Вдруг машина, в которую села Лиза, моргнула фарами, и соседка по парте крикнула в щель приоткрытого окна:
– Давай к нам, промокнешь.
Садиться в чужую машину было страшновато. Лизу она знала всего несколько недель, ухажера видела пару раз. Но болеть уж очень не хотелось в начале учебного года, поэтому Кира поспешила в салон зеленой девятки. Оказалось, что внутри помимо известной парочки был еще и водитель, коротко стриженный, ироничный Марк. Обаяние его тут же развеяло страх, и девушка назвала свой адрес:
– Да, ладно? Правда, Усиевича?
– Ну да, а что? Далеко?
– Да нет. Просто я на Часовой. Выходит, мы с вами в одном районе. Значит, будем дружить.
С первой же встречи Кира взяла красавчика на заметку и томилась в ожидании дня, когда заветный трофей окажется у ее ног.
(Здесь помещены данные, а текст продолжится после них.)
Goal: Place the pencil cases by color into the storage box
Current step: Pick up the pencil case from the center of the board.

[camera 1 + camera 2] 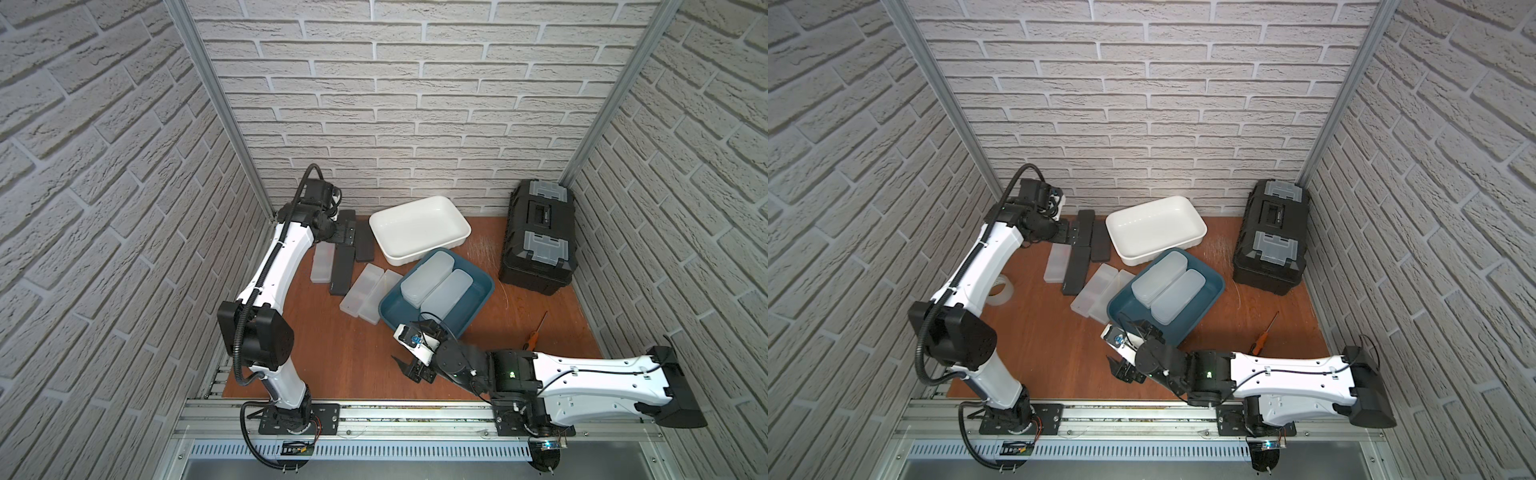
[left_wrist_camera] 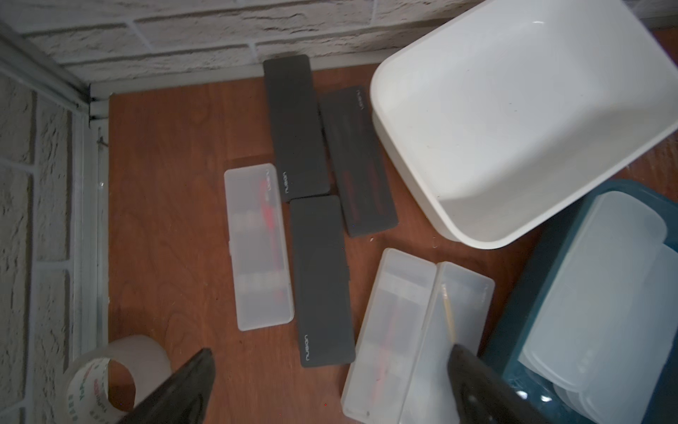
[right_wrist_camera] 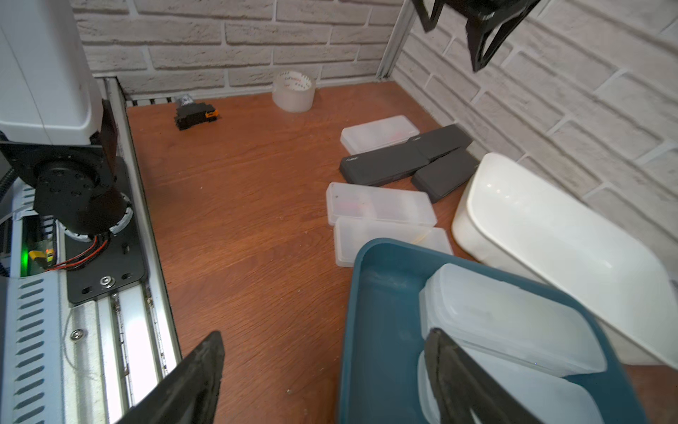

– Разве так могло быть? – спросила саму себя Ника вслух. – Разумеется, нет. Такие, как Кира, и не надеются, что на них хоть кто-то обратит внимание, не загадывают невозможного и ничего похожего ждать не могут. Пусть лучше будет так:
Желание Киры было зарегистрировано еле различимой надеждой на то, что Марк хоть раз посмотрит в ее сторону. Мысль была брошена вскользь и тут же забыта ее автором, но не регистратором. Для него такие вот мысли были лакомым кусочком. Искренние бескорыстные волеизъявления направлялись в отдел особой важности на оперативное исполнение.
И вот совсем скоро Марк посмотрел на Киру раз, затем еще раз и вскоре ни на кого, кроме этой милой, стремительной, легкой, звучно поющей и играющей на фортепиано девочки, он уже не смотрел. Через пару месяцев теперь уже влюбленный юноша отправил свое твердо озвученное желание быть рядом с ней всё тому же регистратору. И тогда уже их обоюдность была отмечена статусом «встречно задуманному быть».
Ох, какое же это было счастье исписывать блокноты его именем, ждать встреч после курсов, украдкой касаться его ладони, сидя рядом в машине в тени ветвистых тополей, ходить вместе точить коньки, часами болтать по телефону и не бояться выходить одной из квартиры. Она спрятала за плечами Марка свою странность и непохожесть и отныне была под его всеми признанной защитой. Какое же счастье было обладать самой красивой и хрупкой девчонкой, оберегать ее, прикасаться к ней, целовать ее, балдеть от ее прелести и невинности. Их счастье было разным с самого начала.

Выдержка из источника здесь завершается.